Exercise prompt
Everything in the listing below from the line containing "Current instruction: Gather" through the line containing "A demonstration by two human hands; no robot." must be repeated exactly; the remaining lines are not wanted.

++++ Data extract ++++

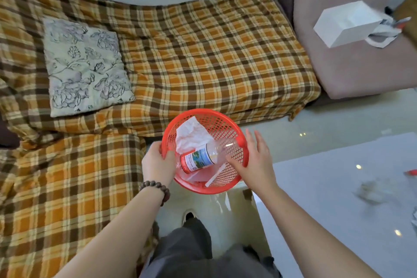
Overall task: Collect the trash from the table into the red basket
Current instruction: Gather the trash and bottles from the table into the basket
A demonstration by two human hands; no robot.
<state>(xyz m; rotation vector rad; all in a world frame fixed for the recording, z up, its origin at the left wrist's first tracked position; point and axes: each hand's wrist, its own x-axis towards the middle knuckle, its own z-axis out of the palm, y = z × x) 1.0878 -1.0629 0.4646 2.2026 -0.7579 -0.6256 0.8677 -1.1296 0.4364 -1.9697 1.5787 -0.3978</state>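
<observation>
From the head camera, the left hand (158, 162) grasps the rim of the red basket (234, 124), held above the floor between the plaid-covered sofa (203, 52) and the pale tabletop (316, 187). The right hand (252, 160) hovers at the basket's other side, fingers spread and gripping nothing. Inside the basket lie a clear plastic bottle (200, 158) with a printed label and crumpled white paper (191, 135); more scraps (too blurred to identify) lie on the tabletop at the right edge.
</observation>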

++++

Response area
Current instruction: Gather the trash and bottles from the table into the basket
A demonstration by two human hands; no robot.

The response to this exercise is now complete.